_Work to complete_
Give back all of the data exactly as it appears here.

_Provided information_
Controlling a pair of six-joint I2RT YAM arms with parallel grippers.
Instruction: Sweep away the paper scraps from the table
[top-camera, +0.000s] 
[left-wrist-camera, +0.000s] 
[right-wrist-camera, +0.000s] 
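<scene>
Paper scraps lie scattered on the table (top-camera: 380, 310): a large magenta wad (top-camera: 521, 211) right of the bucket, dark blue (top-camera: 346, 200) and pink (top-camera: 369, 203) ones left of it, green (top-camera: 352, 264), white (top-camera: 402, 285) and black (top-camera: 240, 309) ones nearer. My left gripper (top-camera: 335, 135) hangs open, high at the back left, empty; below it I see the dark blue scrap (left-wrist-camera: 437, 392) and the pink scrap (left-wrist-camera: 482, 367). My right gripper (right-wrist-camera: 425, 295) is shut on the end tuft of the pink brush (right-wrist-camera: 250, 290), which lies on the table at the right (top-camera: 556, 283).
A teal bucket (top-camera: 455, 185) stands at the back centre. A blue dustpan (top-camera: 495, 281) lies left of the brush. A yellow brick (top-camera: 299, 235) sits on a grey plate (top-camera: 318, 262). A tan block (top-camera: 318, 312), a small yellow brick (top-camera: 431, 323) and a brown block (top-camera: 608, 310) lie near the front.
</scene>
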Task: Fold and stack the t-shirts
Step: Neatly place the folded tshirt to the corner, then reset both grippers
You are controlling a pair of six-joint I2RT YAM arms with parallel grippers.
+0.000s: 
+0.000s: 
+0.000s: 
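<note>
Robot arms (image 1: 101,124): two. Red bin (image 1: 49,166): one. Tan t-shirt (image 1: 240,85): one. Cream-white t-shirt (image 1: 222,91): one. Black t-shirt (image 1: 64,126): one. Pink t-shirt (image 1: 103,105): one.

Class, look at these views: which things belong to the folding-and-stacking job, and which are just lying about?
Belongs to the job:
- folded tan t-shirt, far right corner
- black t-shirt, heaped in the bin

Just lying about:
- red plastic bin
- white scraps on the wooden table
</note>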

_Output of the task_
Controlling a pair of six-joint I2RT YAM arms with parallel grippers.
Instruction: Sweep away the paper scraps from the table
[top-camera, +0.000s] 
[left-wrist-camera, +0.000s] 
[right-wrist-camera, +0.000s] 
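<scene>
Paper scraps lie scattered on the table (top-camera: 380, 310): a large magenta wad (top-camera: 521, 211) right of the bucket, dark blue (top-camera: 346, 200) and pink (top-camera: 369, 203) ones left of it, green (top-camera: 352, 264), white (top-camera: 402, 285) and black (top-camera: 240, 309) ones nearer. My left gripper (top-camera: 335, 135) hangs open, high at the back left, empty; below it I see the dark blue scrap (left-wrist-camera: 437, 392) and the pink scrap (left-wrist-camera: 482, 367). My right gripper (right-wrist-camera: 425, 295) is shut on the end tuft of the pink brush (right-wrist-camera: 250, 290), which lies on the table at the right (top-camera: 556, 283).
A teal bucket (top-camera: 455, 185) stands at the back centre. A blue dustpan (top-camera: 495, 281) lies left of the brush. A yellow brick (top-camera: 299, 235) sits on a grey plate (top-camera: 318, 262). A tan block (top-camera: 318, 312), a small yellow brick (top-camera: 431, 323) and a brown block (top-camera: 608, 310) lie near the front.
</scene>
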Task: Fold and stack the t-shirts
Step: Neatly place the folded tshirt to the corner, then reset both grippers
You are controlling a pair of six-joint I2RT YAM arms with parallel grippers.
+0.000s: 
+0.000s: 
+0.000s: 
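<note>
Robot arms (image 1: 101,124): two. Red bin (image 1: 49,166): one. Tan t-shirt (image 1: 240,85): one. Cream-white t-shirt (image 1: 222,91): one. Black t-shirt (image 1: 64,126): one. Pink t-shirt (image 1: 103,105): one.

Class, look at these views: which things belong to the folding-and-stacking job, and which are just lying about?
Belongs to the job:
- folded tan t-shirt, far right corner
- black t-shirt, heaped in the bin

Just lying about:
- red plastic bin
- white scraps on the wooden table
</note>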

The answer was given in full.